The Pettit is one of only thirty indoor 400-meter ovals in the world, the sixth oldest, and is an official US Speedskating training facility. The Pettit has hosted numerous skating competitions, including the National Short and Long Track Speed Skating Championships, the 2000 World Allround Championships, the World Sprint Speed Skating Championships, the ISU World Cup in 2025, and the U.S. Olympic Team Trials for Long Track Speed Skating in 2018, 2022, and 2026. The elevation of the facility at street level is approximately 720 ft above sea level.

The rink also hosts a skating school that offers classes for children and adults in figure skating, ice hockey, and speed skating.

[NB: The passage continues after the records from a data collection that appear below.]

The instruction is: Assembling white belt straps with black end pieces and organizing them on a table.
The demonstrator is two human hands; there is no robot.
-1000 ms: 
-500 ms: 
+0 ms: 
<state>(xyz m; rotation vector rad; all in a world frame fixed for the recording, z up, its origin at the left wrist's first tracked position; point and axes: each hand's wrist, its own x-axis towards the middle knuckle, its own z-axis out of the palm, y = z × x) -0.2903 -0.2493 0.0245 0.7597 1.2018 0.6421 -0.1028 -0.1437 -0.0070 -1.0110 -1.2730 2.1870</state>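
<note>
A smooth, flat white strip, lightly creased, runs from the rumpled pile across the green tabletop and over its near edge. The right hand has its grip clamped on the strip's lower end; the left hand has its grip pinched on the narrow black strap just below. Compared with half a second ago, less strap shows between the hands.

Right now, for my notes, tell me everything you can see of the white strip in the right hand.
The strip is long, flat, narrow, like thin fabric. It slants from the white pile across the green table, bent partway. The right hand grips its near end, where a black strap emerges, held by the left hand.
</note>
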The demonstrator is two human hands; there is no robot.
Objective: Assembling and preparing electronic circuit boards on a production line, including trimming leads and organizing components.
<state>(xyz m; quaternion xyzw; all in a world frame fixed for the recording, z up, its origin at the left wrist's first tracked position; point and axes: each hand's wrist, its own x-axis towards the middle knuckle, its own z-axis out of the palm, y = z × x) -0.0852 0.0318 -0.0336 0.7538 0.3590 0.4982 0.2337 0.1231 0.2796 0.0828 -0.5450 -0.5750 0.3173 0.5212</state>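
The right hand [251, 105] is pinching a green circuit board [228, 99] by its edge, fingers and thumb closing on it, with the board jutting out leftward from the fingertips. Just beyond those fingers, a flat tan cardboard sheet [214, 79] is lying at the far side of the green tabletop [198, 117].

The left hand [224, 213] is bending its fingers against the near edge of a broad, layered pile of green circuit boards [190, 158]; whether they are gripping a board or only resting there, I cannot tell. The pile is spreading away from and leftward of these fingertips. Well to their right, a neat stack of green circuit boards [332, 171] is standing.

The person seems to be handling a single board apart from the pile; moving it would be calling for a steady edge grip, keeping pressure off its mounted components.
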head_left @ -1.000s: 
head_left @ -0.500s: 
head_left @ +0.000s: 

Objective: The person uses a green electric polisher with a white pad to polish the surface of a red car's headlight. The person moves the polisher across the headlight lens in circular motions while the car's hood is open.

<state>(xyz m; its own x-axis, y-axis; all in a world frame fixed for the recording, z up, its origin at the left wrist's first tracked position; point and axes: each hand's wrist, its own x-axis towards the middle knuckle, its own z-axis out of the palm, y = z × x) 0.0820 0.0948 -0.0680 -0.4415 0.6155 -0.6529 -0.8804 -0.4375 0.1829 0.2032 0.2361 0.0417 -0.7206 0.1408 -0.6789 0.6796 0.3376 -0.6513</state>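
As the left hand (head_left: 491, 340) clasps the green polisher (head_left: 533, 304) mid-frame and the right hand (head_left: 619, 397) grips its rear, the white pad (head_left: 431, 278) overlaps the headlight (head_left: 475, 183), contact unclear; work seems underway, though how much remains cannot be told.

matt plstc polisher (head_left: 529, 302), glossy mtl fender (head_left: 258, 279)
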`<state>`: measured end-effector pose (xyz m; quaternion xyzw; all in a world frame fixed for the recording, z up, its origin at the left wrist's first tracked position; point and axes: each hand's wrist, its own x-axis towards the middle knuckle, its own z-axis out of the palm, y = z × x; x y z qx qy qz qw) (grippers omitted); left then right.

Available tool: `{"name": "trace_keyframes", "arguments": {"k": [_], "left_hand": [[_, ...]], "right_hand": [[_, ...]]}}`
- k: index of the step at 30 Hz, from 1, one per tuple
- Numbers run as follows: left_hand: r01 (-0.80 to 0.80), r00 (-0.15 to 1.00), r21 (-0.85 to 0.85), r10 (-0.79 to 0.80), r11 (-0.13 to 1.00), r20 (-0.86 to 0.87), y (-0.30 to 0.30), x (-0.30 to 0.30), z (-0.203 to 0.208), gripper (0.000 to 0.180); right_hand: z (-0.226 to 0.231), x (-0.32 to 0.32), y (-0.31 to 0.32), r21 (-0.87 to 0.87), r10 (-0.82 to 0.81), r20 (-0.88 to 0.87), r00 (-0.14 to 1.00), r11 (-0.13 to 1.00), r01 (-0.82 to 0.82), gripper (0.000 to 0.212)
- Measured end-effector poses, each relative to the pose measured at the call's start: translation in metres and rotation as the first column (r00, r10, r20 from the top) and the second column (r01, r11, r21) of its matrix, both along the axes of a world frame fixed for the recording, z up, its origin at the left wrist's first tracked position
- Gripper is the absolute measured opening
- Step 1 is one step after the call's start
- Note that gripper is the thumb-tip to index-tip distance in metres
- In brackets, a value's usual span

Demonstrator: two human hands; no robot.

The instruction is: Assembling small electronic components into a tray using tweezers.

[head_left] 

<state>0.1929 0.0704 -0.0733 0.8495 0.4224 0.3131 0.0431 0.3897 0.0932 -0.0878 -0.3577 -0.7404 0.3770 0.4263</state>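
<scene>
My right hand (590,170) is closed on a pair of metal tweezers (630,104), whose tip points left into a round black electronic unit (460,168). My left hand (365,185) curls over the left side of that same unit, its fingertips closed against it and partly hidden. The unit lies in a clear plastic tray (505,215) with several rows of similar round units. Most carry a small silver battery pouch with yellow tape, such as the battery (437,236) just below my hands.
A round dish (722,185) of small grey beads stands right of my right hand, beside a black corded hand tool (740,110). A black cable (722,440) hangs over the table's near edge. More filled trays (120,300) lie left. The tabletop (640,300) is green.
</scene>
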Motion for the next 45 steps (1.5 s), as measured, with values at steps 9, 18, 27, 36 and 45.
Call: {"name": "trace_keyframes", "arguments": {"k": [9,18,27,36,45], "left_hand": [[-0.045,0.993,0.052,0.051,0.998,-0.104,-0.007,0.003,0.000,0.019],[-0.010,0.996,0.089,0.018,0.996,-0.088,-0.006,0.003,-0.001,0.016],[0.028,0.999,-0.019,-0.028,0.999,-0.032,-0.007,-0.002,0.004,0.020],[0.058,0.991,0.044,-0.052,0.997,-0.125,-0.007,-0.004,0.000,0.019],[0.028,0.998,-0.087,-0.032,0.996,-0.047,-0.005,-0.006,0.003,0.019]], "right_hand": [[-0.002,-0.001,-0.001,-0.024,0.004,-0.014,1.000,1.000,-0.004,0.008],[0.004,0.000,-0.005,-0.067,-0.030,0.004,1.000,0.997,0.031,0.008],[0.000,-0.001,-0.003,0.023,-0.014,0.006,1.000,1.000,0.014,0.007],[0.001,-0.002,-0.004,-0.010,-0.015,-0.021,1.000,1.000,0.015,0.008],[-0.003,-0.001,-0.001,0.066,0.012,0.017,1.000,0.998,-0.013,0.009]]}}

Olympic speed skating gold medalists Bonnie Blair and Dan Jansen were the rink's first skaters.

===Facility statistics===
- $13 million facility
- Area:
  - 200,000 sqft — total building
  - 155,000 sqft — arena
- 97,000 sqft of total ice
- 400-meter oval designed for long track speed skating
- Two Olympic-sized (30 × 61 m) rinks for ice hockey, figure skating, and short track speed skating
- 443-meter, three-lane run/walk track surrounding the ice oval
- 140-person capacity Hall of Fame lounge overlooking the ice arena
- Skate rental facilities with figure, hockey and speed skates
- Public Skating is available daily October–March

===Track records===

====Men====

| Event | Name | Country | Time | Date |  |
|---|---|---|---|---|---|
| 100 m | Tucker Fredricks | United States | 9.66 | October 21, 2009 |  |
| 500 m | Jordan Stolz | United States | 33.91 | February 1, 2025 |  |
| 1,000 m | Jordan Stolz | United States | 1:06.16 | January 31, 2025 |  |
| 1,500 m | Jordan Stolz | United States | 1:41.46 | February 1, 2025 |  |
| 3,000 m | Ethan Cepuran | United States | 3:40.78 | October 21, 2023 |  |
| 5,000 m | Sander Eitrem | Norway | 6:04.76 | January 31, 2025 |  |
| 10,000 m | Ethan Cepuran | United States | 13:09.04 | January 7, 2023 |  |

====Women====

| Event | Name | Country | Time | Date |  |
|---|---|---|---|---|---|
| 100 m | Heather Richardson-Bergsma | United States | 10.33 | January 9, 2015 |  |
| 500 m | Femke Kok | Netherlands | 37.02 | February 2, 2025 |  |
| 1,000 m | Miho Takagi | Japan | 1:13.56 | January 31, 2025 |  |
| 1,500 m | Joy Beune | Netherlands | 1:52.11 | February 1, 2025 |  |
| 3,000 m | Francesca Lollobrigida | Italy | 3:54.73 | January 31, 2025 |  |
| 5,000 m | Gunda Niemann-Stirnemann | Germany | 7:02.11 | February 6, 2000 |  |
| 10,000 m | Melissa Dahlmann | United States | 15:49.11 | January 26, 2013 |  |

==Operational structure==
Opened on December 31, 1992, the Pettit National Ice Center combined private and public sources for its construction funding. A financial restructuring in conjunction with the State of Wisconsin in January 2007 allowed the Pettit Center to be relieved of burdensome lease payments and past-due rent to the State through a negotiated payment of more than $5 million funded by bank-sponsored financing and a $2 million private contribution. Today, the Pettit National Ice Center, Inc. operates as a private, 501(c)-3 non-profit corporation, that generates 90% of its revenue from operations, including public skating, skating instruction, youth and adult figure skating and hockey programs, running track, and group and corporate meetings, as well as Olympic training. The balance is received through facility and program sponsorships and charitable contributions. The Center has a balanced annual operating budget, while continuing to raise sponsorships and charitable contributions for improvements to the Center.